START GIVEN INFORMATION

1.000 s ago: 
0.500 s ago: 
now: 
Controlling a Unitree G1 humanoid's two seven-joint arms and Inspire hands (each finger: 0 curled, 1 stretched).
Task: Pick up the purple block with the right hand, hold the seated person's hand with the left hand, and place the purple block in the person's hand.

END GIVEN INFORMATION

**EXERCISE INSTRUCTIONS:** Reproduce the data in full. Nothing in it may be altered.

**ANSWER TO THE PROBLEM:**
1.000 s ago: 
0.500 s ago: 
now: 
Controlling a Unitree G1 humanoid's two seven-joint arms and Inspire hands (each finger: 0 curled, 1 stretched).
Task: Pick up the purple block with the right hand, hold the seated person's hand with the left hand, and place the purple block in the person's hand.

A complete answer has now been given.